Liar, Liar, Who's the Liar?

On February 13, the hottest ticket in Washington, D.C. was the Capitol Hill hearing room where baseball's winningest active pitcher and multiple Cy Young Award winner, Roger Clemens, was testifying about steroids. 


Every network led its news broadcast with dramatic footage of Clemens and his former trainer, Brian McNamee, contradicting each other, under oath, about whether Clemens had ever used steroids or Human Growth Hormone (HGH). And every network echoed what America is thinking.


Somebody is lying. 


The networks called on their legal analysts to comment on the fact that the CIA and FBI were in the room listening to the testimony and that whoever lied under oath in testimony before Congress could possibly go to jail for perjury. Each network echoed the refrain of, “It's a case of he said, he said,” indicating that it was a toss up as to whose testimony was more believable. 


The Washington Post had a slightly different take on the sordid mess.  In a piece which ran in the Style section of the February 14 edition, DeNeen Brown asked a broader question:  how much is our culture of “enhanced expectations” to blame for the steroid scandal that has infected and impacted sports as a whole?


Brown wrote about the revolving-door aspect of the Clemens hearing, describing how baseball fans and the curious were ushered into the hearing in 20-minute rotations to see it first-hand.  Over the course of the testimony Brown interviewed several teenaged boys about their perceptions of the scandal and the cultural forces that may be, at least somewhat, responsible.  Here is what they said:

·        Waiting his turn to squeeze in to see the Clemens spectacle, Jonathan Wagner, 16, an 11th grader from Reading, Pa., says, "I think fans expect them to perform at the highest level. They feel pressure to use performance-enhancing drugs. Society puts pressure on them to be almost perfect. Sometimes it's hard to do that on their own. I'm a high school athlete, and it's a lot of pressure for me. I can't imagine the pressure on the professional stage. There is competition to be better than everybody else."

·        Outside the hearing room, Tyler Walker, 16, a 10th-grade student from Green Cove Springs, Fla., is waiting. He thinks fans may have a small part in the scandal. "The standards we hold them to encourage and pressure them to take actions like use steroids," Tyler says. "I don't think it's an excuse, but I can see where they get pressure to do superhuman actions, to perform superhuman feats."  Tyler leans across the rope that holds back the fans. "Maybe it's in the American psyche," Tyler says. "We want more. We want to see something that is incredible. Maybe there is something bred into the American psyche. That makes us want to see incredible acts. Not just winning. In football, we don't just want to see them kick the ball, we want to see them hit harder, run faster. In baseball, we don't want to see line drives, we want to see no-hitters. We want to see home runs. We want to see big plays all the time. That creates pressure."

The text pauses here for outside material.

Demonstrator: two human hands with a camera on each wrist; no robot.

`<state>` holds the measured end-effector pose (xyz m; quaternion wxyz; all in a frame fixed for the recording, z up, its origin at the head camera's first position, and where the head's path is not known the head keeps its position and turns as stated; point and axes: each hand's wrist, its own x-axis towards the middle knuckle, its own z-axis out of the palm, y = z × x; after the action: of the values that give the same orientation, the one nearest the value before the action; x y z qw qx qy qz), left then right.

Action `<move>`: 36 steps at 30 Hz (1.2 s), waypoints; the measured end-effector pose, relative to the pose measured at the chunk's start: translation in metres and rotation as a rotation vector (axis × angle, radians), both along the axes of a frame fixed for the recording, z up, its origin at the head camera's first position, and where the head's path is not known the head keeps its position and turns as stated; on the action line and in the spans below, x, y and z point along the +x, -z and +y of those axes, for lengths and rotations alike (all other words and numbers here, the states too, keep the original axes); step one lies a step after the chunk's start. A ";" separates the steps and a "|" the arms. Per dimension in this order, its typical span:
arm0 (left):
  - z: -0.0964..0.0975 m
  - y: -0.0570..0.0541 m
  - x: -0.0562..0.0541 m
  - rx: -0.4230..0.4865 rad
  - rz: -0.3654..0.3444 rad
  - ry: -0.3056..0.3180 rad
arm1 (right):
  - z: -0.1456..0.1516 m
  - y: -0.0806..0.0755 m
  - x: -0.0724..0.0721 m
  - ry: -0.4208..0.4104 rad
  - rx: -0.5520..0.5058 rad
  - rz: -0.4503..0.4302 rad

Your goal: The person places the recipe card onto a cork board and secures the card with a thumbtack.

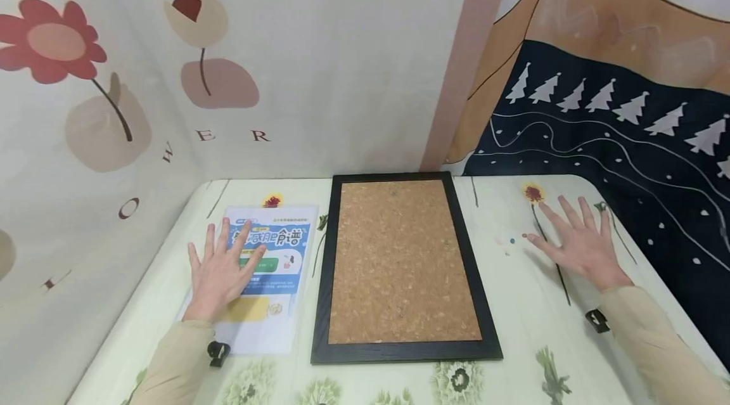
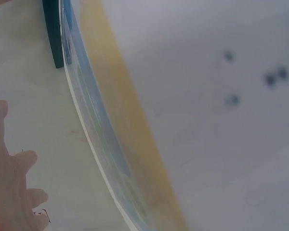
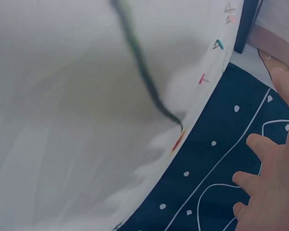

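Observation:
My left hand [image 1: 219, 272] is spread flat over a printed paper sheet [image 1: 279, 335] with blue, green and yellow blocks and Chinese lettering. In the left wrist view its fingers [image 2: 24, 161] show at the lower left, beside the sheet's yellow band [image 2: 120, 86]. On the right, my other hand [image 1: 587, 253] hovers palm down with fingers apart, holding nothing. Just left of its thumb lie several tiny coloured pins, among them a teal pin [image 3: 218, 44] and a red pin [image 3: 203, 78]. Between the hands lies a cork board [image 1: 399, 265] in a black frame [image 1: 407, 352].
The table [image 1: 513, 322] has a pale cloth printed with flowers. A white curtain [image 1: 342, 63] with flower prints hangs behind and to the left. At the right, a dark blue cloth [image 1: 604, 139] with white trees drops past the table's edge. Dark bands circle both wrists.

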<state>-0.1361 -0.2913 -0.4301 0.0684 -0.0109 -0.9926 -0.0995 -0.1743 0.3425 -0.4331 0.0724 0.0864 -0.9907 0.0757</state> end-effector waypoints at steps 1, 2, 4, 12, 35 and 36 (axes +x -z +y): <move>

·        Zach Goddard, 16, another 11th-grader from Reading, is cautious: "Fans love them. But they want to see them at their best. Sometimes the best may be above what he can do. They want him at his best naturally. If they don't know he's using steroids, they don't care. All they want to see is the sweet plays."

Sometimes the voices of our children speak louder than the cacophony of allegations, accusations, testimony and legalese. We have a generation of children growing up who expect athletes to cheat. How do we teach our kids to be people of good character when their idols do the very things we tell them are wrong?  Whether through sports stars or entertainers, the media expose our children daily to stories about celebrities who lie, cheat, do drugs, drive drunk, have kids out of wedlock and bring shame on themselves in new and creative ways almost every day. It is a gargantuan effort to counterprogram those messages.

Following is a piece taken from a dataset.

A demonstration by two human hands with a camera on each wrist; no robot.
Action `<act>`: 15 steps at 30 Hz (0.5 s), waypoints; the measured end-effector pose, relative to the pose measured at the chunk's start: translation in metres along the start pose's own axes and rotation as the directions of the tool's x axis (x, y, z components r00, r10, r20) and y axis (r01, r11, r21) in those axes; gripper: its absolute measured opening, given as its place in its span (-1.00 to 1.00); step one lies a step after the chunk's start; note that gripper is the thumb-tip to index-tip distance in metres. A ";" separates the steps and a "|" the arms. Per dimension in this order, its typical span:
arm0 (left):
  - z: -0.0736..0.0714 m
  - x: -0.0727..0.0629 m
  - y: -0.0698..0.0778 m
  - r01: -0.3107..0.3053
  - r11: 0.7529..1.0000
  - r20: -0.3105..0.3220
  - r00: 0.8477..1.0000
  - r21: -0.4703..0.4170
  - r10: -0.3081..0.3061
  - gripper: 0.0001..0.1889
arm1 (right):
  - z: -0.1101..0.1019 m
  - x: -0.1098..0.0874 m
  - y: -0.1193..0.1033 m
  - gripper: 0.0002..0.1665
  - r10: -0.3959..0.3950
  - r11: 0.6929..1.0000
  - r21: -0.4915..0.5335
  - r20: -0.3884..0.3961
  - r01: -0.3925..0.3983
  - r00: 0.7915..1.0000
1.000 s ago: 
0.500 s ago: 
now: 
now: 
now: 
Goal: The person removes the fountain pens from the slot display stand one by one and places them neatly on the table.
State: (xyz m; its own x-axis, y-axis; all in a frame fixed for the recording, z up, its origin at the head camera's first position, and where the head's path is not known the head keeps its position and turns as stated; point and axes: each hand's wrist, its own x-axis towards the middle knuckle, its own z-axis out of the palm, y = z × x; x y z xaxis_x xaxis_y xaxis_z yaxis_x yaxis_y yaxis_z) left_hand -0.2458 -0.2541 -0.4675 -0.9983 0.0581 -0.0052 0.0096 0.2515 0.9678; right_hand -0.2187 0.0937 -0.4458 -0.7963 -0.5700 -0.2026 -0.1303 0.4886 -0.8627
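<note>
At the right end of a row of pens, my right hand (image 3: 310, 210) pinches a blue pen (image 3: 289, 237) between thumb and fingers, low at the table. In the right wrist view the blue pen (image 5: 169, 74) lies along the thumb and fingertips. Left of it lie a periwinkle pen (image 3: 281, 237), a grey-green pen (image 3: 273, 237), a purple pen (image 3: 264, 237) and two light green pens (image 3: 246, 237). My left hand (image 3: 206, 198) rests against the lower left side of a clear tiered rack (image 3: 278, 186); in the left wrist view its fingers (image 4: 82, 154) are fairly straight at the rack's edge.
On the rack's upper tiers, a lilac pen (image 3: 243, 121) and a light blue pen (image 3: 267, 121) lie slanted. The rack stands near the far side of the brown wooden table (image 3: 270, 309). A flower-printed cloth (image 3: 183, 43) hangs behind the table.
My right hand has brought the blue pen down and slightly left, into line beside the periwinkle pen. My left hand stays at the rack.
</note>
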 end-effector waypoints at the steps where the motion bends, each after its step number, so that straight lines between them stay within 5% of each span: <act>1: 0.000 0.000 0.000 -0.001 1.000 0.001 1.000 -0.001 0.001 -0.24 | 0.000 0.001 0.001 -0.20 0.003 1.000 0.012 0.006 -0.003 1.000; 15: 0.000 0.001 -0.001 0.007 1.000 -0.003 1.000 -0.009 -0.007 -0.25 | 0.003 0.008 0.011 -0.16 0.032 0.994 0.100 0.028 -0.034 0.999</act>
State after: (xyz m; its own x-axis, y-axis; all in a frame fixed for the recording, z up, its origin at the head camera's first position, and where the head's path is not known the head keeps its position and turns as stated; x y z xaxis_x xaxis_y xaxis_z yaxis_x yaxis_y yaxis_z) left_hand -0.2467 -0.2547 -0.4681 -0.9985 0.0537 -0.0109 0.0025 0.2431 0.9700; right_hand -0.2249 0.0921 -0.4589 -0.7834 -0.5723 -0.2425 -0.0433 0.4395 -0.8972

It will be some time before investigators determined who lied and the Clemens steroid scandal is put to rest.  In the meantime professional baseball has been tarnished. In fact all professional sports have been tarnished.  And any future athletes who perform exceptionally will have clouds of doubt hanging over their heads.  It's time for sports fans to look in the mirror and ask themselves what they've done to contribute to the mess. As one of the young men quoted in the Post's story said, “We want to see big plays all the time.”  The question that follows should be, “At what cost?”

Kristen Fyfe is senior writer at the Culture and Media Institute, a division of the Media Research Center.